Try it
Using the data below, set down every line from the one containing "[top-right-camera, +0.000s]" through the one containing "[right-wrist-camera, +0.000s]", inclusive and unchanged. Pictures are to be skipped.
#####
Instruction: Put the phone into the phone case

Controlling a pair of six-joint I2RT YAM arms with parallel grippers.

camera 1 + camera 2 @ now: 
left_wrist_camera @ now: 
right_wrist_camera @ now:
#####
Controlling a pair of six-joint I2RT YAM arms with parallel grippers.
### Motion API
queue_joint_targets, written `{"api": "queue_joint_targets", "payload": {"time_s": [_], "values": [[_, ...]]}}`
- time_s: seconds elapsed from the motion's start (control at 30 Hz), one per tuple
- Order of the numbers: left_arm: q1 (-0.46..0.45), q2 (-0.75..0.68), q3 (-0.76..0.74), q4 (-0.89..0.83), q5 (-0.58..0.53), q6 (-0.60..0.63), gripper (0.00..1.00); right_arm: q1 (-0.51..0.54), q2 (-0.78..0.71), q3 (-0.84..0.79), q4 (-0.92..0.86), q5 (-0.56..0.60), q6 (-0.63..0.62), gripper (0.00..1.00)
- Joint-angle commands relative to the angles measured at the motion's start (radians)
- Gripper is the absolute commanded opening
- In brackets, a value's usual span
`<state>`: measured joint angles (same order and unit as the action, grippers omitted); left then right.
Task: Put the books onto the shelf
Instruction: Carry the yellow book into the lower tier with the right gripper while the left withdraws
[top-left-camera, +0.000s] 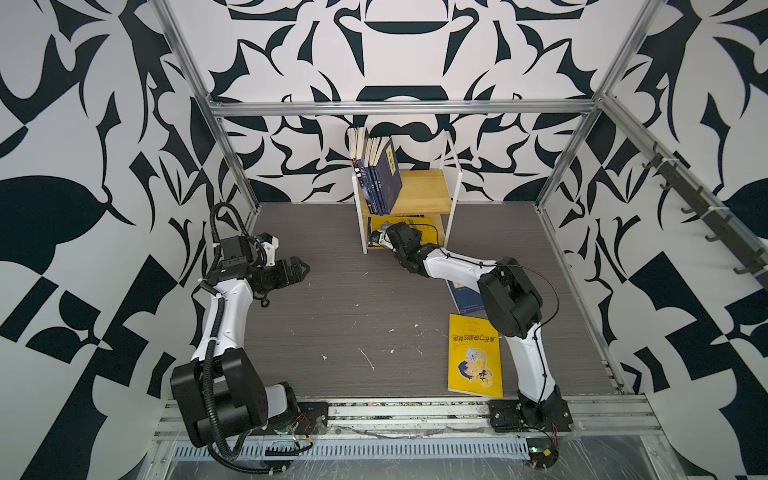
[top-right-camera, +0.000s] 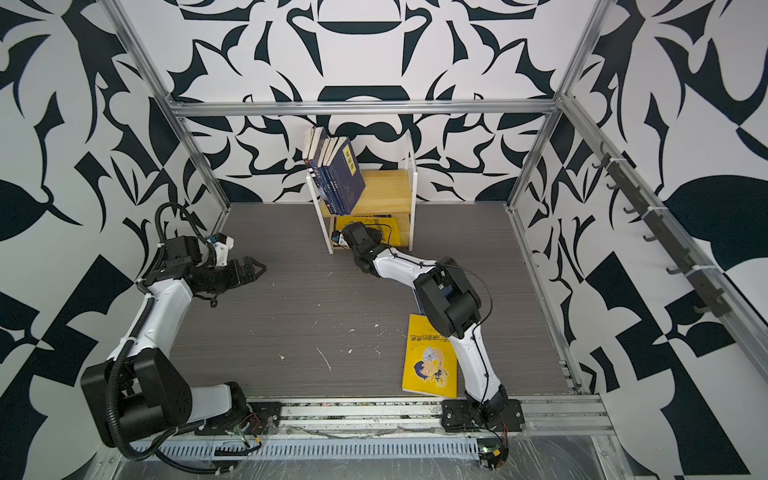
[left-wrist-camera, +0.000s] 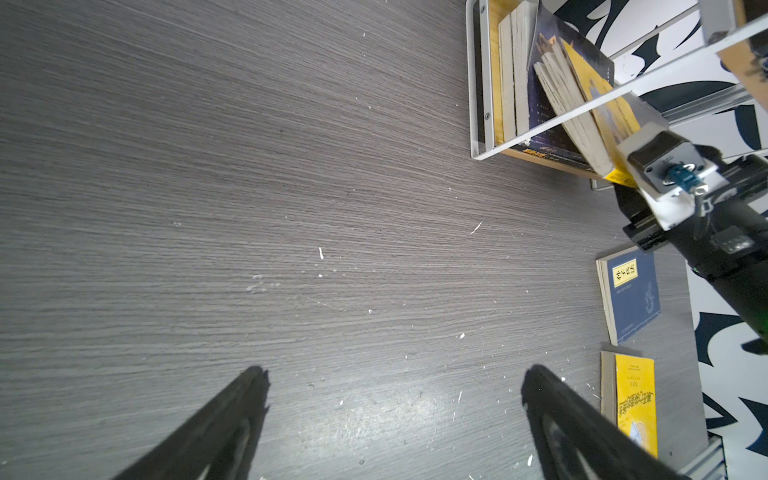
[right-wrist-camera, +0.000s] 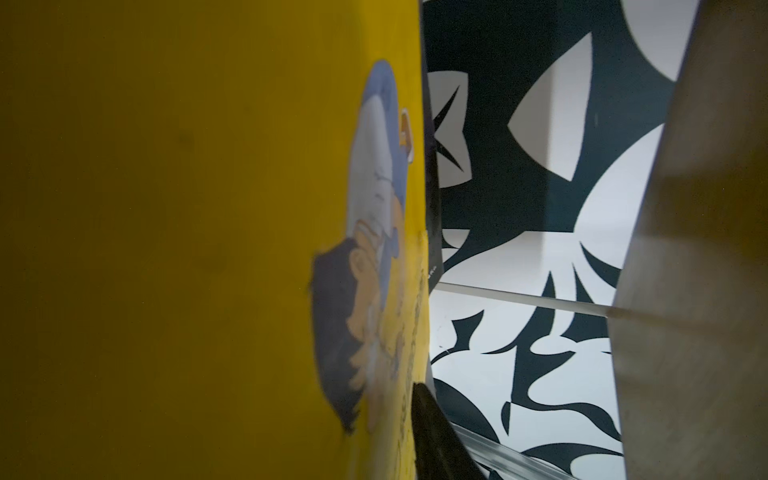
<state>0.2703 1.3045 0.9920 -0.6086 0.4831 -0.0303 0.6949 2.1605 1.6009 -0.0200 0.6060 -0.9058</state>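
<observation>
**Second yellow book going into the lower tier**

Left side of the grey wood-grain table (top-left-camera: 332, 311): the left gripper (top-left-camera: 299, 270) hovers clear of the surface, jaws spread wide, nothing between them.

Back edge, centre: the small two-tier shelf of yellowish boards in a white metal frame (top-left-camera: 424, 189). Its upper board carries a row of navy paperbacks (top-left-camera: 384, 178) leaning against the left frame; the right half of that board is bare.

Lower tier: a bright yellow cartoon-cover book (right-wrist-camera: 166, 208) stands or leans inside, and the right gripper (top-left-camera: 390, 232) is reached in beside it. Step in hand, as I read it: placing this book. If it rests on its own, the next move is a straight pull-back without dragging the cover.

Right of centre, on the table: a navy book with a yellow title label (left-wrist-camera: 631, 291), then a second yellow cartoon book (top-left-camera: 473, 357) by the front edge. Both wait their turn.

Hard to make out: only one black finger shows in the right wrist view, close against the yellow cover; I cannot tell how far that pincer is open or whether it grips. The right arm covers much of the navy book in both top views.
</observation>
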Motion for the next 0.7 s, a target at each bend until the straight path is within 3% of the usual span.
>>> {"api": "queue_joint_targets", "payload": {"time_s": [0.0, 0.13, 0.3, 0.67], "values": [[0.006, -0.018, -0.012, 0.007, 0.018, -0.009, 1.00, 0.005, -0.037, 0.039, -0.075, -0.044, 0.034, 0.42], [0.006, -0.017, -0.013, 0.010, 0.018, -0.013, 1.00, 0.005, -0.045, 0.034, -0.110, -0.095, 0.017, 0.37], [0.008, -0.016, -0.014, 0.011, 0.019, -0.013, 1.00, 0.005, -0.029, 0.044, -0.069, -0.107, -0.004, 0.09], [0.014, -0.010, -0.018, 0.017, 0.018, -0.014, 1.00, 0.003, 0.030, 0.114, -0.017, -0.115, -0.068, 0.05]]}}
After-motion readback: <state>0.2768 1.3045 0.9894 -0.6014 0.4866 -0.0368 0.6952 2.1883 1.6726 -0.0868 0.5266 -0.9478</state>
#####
Answer for the task
[top-right-camera, +0.000s] 
[left-wrist-camera, +0.000s] 
[right-wrist-camera, +0.000s] 

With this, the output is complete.